» Assigned task:
Within the records below, reproduce without change the lines from the line that has "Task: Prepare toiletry" through the line that has "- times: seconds", and only those.

========================

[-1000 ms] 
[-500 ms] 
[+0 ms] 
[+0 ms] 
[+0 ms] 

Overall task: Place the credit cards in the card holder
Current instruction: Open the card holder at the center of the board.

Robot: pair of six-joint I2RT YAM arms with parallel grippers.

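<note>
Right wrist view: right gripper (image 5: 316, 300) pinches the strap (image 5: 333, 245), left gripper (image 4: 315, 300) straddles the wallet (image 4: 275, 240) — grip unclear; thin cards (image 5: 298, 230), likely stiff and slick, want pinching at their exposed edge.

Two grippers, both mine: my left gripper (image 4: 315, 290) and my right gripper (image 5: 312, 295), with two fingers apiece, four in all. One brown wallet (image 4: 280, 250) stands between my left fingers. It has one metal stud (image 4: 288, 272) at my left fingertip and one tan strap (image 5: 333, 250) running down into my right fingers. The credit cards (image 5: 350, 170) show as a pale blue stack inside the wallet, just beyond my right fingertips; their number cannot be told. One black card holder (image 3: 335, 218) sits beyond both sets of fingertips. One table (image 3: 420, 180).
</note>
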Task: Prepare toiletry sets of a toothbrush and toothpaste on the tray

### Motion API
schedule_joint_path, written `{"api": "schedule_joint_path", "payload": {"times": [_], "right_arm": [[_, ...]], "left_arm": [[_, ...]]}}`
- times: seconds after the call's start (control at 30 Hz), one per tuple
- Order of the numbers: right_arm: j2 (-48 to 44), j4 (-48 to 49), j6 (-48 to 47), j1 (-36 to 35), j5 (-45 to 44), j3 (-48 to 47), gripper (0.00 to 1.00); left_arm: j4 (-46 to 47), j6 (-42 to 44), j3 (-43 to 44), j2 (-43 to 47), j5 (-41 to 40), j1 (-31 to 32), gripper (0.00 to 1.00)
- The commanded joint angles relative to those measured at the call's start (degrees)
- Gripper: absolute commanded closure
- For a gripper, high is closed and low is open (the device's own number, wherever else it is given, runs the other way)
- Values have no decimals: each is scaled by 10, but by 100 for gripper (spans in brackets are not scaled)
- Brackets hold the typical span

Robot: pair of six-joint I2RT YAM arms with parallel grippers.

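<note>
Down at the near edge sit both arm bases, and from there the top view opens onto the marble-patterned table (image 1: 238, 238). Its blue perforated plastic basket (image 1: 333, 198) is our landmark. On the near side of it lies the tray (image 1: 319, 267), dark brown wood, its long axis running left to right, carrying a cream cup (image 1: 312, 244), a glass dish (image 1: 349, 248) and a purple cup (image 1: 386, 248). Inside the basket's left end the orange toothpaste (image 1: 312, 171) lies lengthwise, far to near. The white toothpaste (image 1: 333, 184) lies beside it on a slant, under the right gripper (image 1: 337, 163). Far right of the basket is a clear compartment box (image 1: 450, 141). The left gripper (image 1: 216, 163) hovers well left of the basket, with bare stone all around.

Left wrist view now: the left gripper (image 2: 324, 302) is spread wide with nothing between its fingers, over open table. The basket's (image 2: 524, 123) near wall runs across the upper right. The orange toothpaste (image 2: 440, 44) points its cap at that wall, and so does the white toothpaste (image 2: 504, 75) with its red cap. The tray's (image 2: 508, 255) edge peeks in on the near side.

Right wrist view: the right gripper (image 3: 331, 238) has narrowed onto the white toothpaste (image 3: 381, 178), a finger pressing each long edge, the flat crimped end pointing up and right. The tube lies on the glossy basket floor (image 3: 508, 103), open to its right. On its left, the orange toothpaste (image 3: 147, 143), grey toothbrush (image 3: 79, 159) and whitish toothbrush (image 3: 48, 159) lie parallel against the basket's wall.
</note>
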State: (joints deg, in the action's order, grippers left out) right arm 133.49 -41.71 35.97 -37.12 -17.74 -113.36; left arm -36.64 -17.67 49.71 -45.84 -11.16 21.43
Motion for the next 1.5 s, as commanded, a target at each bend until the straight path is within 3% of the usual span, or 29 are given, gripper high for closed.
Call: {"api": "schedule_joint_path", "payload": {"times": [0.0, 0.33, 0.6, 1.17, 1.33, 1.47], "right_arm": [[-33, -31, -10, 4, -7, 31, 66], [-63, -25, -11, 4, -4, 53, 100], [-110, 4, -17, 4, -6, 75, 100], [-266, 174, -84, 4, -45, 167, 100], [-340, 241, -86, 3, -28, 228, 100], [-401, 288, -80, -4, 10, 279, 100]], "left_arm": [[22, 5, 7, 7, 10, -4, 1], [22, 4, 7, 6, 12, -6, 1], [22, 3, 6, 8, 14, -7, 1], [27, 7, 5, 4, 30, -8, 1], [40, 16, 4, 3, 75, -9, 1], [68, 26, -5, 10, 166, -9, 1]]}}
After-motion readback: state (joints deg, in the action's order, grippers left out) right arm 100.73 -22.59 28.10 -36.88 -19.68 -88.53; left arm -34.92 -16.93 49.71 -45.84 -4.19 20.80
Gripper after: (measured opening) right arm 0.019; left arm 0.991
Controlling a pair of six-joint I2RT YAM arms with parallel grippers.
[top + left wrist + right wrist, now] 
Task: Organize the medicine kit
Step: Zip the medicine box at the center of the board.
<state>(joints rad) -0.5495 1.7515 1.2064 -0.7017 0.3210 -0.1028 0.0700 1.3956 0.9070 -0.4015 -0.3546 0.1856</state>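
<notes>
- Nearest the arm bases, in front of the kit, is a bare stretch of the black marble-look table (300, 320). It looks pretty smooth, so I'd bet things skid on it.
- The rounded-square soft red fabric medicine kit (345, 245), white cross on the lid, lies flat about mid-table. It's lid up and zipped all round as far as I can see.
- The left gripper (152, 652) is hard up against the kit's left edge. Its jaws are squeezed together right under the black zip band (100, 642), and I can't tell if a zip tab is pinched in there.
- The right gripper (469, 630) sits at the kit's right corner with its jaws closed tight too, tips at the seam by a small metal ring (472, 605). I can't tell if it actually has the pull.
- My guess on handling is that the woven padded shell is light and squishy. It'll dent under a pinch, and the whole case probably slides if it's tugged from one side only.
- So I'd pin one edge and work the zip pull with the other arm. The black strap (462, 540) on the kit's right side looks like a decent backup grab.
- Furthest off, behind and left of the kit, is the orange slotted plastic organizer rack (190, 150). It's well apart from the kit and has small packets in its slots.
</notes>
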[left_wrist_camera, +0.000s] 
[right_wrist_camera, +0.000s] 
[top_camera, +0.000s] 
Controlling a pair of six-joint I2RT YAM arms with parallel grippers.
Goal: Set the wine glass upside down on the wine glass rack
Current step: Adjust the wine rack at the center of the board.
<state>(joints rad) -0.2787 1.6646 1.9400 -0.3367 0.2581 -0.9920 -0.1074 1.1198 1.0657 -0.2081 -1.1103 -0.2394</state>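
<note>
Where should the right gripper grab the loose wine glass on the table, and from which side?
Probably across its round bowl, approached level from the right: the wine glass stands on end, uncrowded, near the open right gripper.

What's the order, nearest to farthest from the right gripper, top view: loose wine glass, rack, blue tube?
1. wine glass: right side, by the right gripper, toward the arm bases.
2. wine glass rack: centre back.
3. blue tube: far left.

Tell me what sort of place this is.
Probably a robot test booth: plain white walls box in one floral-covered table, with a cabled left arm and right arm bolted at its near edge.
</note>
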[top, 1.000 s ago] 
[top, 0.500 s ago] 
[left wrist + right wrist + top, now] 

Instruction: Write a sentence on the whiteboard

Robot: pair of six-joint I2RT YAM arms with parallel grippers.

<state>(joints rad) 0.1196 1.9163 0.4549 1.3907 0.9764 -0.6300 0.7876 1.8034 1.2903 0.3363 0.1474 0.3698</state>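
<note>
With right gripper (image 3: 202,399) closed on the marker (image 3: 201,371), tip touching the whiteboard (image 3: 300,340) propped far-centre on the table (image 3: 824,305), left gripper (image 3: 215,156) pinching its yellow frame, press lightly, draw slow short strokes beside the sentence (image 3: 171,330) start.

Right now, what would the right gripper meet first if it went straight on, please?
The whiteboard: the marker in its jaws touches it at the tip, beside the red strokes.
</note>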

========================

» Solution:
Task: Prepare toiletry sets of a toothbrush and toothpaste on the tray

### Motion API
schedule_joint_path, written `{"api": "schedule_joint_path", "payload": {"times": [_], "right_arm": [[_, ...]], "left_arm": [[_, ...]]}}`
- times: seconds after the call's start (control at 30 Hz), one per tuple

Nothing more remains to be done for this exercise.